Archeologia in Toscana: i Neanderthal e il fuoco

Nuovi reperti raccontano come i Neanderthal usavano il fuoco per trasformare bastoni di legno in strumenti e armi.

n31
In Toscana sono venuti alla luce reperti attribuiti ai Neanderthal che dimostrerebbero come questa popolazione utilizzasse il fuoco per "lavorare" oggetti.|PNAS

Un gruppo di ricercatori di diverse istituzioni italiane ha rinvenuto reperti che provano come uomini di Neanderthal (Homo neanderthalensis) di circa 171.000 anni fa utilizzavano il fuoco per "fabbricare" e modificare strumenti. Il lavoro è stato pubblicato su PNAS.

 

Il legno, come sottolineano e ricercatori, è un materiale che anche i Neanderthal utilizzavano per produrre strumenti e armi: è a portata di mano e può essere lavorato con una certa precisione e con semplicità. Nello studio vengono descritti dei bastoni lunghi circa un metro arrotondati a una estremità e affilati/appuntiti all'altra.

 

Neanderthal, Homo neanderthalensis, ominidi, Paleoloxodon antiquuus, elefanti, archeologia
Un bastone che appare lavorato con il fuoco. | PNAS

Questo fa pensare siano stati lavorati in primo luogo per scavare: con un simile oggetto è infatti possibile rivoltare la terra per fare emergere radici e tuberi, oltre che per cacciare animali che fanno la tana nel sottosuolo. Lo stesso bastone poteva inoltre essere usato come arma. Una serie di questi oggetti è stata rinvenuta a mell'area di Poggetti Vecchi (Grosseto, Toscana).

 

L'età del fuoco. La peculiarità della scoperta sta nel fatto che i bastoni vennero intagliati partendo da legno di bosso (Buxus sempervirens), un arbusto sempreverde molto compatto e ricco di rami, particolarmente duro. Per rendere più efficaci quegli strumenti, i Neanderthal carbonizzavano le punte, così da rendere più semplice la separazione della corteccia, difficile da togliere.

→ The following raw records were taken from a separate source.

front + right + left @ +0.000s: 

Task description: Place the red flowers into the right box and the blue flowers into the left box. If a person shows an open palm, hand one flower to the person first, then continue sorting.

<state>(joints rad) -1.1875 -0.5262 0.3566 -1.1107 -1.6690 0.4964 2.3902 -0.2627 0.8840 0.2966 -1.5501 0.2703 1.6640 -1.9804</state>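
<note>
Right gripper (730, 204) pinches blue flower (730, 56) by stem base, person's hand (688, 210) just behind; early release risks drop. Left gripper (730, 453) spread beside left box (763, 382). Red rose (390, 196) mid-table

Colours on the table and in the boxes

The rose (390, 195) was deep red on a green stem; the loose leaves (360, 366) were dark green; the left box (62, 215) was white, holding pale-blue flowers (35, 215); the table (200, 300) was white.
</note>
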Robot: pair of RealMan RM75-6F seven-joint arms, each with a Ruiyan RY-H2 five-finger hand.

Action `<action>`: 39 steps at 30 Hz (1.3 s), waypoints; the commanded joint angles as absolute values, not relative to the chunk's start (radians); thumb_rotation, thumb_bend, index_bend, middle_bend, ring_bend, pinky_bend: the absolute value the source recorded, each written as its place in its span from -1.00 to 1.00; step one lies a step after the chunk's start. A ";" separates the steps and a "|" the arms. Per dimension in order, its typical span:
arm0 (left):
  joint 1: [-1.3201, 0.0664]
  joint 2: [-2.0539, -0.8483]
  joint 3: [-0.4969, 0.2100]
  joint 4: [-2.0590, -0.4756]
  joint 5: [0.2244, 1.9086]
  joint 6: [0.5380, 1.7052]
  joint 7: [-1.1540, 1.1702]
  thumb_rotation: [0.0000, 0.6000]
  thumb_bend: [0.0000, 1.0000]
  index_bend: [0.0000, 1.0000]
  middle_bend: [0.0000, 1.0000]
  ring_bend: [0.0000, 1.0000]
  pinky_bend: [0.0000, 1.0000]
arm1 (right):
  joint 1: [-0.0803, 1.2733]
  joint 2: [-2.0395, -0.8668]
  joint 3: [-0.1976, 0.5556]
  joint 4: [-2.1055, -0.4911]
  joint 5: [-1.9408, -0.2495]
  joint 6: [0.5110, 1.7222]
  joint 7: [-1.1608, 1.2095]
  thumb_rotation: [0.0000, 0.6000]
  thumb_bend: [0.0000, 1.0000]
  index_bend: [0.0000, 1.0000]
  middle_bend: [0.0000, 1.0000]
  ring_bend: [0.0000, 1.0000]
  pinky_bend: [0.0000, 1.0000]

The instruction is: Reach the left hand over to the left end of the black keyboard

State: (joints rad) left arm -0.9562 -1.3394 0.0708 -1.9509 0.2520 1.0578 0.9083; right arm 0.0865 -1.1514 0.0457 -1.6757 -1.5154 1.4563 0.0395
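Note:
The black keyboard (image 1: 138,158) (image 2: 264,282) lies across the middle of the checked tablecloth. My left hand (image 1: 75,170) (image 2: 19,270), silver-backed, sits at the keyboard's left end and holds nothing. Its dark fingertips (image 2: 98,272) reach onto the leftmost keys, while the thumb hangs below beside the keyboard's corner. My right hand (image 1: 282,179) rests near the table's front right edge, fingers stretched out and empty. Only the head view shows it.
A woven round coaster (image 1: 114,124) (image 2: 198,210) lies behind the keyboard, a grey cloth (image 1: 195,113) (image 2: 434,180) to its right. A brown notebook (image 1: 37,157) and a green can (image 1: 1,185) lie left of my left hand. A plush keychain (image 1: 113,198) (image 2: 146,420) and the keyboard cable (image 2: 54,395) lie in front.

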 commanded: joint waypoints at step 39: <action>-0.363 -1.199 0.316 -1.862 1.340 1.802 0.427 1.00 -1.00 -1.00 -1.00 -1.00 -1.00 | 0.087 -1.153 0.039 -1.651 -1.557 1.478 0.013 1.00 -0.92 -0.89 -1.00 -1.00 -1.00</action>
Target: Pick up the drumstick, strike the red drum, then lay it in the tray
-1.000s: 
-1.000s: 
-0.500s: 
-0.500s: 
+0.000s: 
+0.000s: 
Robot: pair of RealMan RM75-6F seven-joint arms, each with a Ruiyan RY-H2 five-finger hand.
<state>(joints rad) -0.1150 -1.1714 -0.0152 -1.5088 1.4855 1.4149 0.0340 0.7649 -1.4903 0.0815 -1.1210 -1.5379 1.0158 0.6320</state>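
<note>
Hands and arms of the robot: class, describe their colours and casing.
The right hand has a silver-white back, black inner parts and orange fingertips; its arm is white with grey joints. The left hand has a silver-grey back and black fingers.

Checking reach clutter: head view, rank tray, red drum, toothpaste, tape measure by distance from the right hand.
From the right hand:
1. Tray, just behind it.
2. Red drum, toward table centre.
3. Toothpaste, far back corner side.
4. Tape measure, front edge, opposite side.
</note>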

Poiché nel sito degli scavi sono stati rinvenuti diversi "bastoni" che presentano gli stessi segni di lavorazione, è lecito dedurre che tali operazioni erano intenzionali. La carbonizzazione avrebbe ammorbidito la corteccia, rendendo appunto più semplice la sua asportazione.

 

Neanderthal, Homo neanderthalensis, ominidi, Paleoloxodon antiquuus, elefanti, archeologia
Illustrazione: ricostruzione di un Paleoloxodon antiquuus, l'elefante dalle zanne dritte, vissuto nel Pleistocene, in un intervallo compreso tra 550.000 e 70.000 anni fa.

Su alcuni bastoni sono anche stati rilevati segni di taglio e striature prodotte con pietre: anche questi sono indizi che suggeriscono una lavorazione ad hoc per trasformare un pezzo di legno in uno strumento.

 

Tutto ciò avveniva nel Pleistocene medio e superiore, in un intervallo di tempo durante il quale il territorio era dominato dai Neanderthal. Si tratta in effetti di uno dei più antichi indizi di uso "consapevole" del fuoco per lavorare strumenti. Nella stessa area degli scavi sono venuti alla luce anche altri reperti dello stesso periodo: tra i più interessanti, le zanne di un elefante della specie Paleoloxodon antiquuus.